The second-year starter has always played beyond his years.
Last season Lillard ran away with the league’s Rookie of the Year race, leading all first-year players with a 19-point scoring average. He also averaged 6.1 assists and 3.1 rebounds, playing in all 82 games.
He broke Stephen Curry’s rookie record for 3-pointers in a season, finishing with 185, and became just the third NBA rookie with at least 1,500 points and 500 assists, following Oscar Robertson and Allen Iverson.
And he swept all six of the league’s Rookie of the Month awards.
This season, Lillard became the first player to participate in all five events connected to the All-Star game: the Future Stars game, the skills challenge, the 3-point shootout, the dunk contest and finally the All-Star game itself.

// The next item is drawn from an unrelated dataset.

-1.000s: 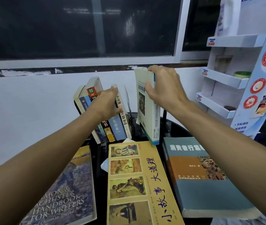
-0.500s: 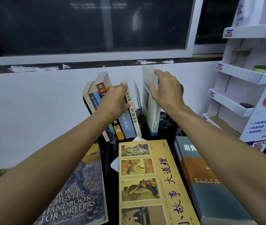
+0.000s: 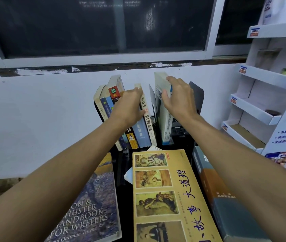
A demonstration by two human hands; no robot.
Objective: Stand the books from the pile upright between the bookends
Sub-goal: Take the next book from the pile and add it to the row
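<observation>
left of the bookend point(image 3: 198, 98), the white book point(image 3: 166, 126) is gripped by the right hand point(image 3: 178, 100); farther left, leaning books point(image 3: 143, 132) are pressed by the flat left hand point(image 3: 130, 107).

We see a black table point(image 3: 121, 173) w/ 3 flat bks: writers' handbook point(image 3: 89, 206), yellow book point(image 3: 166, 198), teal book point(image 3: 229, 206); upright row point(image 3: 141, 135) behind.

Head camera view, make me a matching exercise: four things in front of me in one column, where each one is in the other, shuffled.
1. Handbook for Writers
2. yellow book
3. white book
4. dark bookend

A. upright, gripped at the top by the right hand
B. flat, front centre
C. standing just beyond the right hand
D. flat, front left

Pairs: 1-D, 2-B, 3-A, 4-C.
</observation>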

And now he’s ready to test himself in the playoffs.
“I’m looking forward to it,” Lillard said. “For me, I’m just going to try and go into it and play it like another basketball game, and not put too much pressure on the fact that it’s my first playoff game, or that we’re on the road, or all those other things. I’m just going to try and play like it’s another basketball game.”
The Blazers open their first-round series against the Rockets on Sunday night in Houston.
Portland won 54 games this season and returns to the playoffs after a two-year absence. The Blazers won their final five games of the season and nine of their last 10 going into the postseason.
The Rockets also won 54 games this season, with 33 victories at home to rank fourth in the league.
Lillard is averaging 20.7 points this season, second on the team to fellow All-Star LaMarcus Aldridge (23.2). Lillard leads the Blazers with an average of 5.6 assists.
Last season Lillard led the league with 3,167 minutes, but this season he’s played a slightly more reasonable 2,937 - still most on the team - because the Blazers acquired veteran point guard Mo Williams in the offseason to take some of the load off Lillard.
“Last season people kept asking me about the rookie wall,” Stotts said. “He never hit the rookie wall.”
Always poised, Lillard was diplomatic when discussing the Rockets. Houston took the season series against the Blazers 3-1. In a game on March 9, Lillard and Rockets guard Patrick Beverley jawed on the court then continued with the barbs following Houston’s 118-113 win in overtime. Lillard was sent to the bench in the extra period after an offensive foul on Beverley that some questioned.
After the game Lillard called the situation “irritating” and suggested Beverly was flopping, while Beverley told a sports radio show that Lillard “whines.”
“I’m not really going to go into individual matchups and stuff like that,” Lillard said Friday following practice. “I’m just going to go out and be myself.”
Beverley wasn’t going to provide bulletin board fodder either.
“There’s no personal battles at all,” he said after Houston’s workout. “It’s a team game. It’s the Houston Rockets versus the Portland Trail Blazers, not Patrick Beverley versus Damian Lillard.”
Lillard says his teammates have already prepared him for the increased bump-and-grind of playoff basketball.
“They just tell me that it’s really physical. Teams are going to be locked in on our tendencies and the plays we like to run,” he said. “It’s just to come down to competing and being able to make plays.”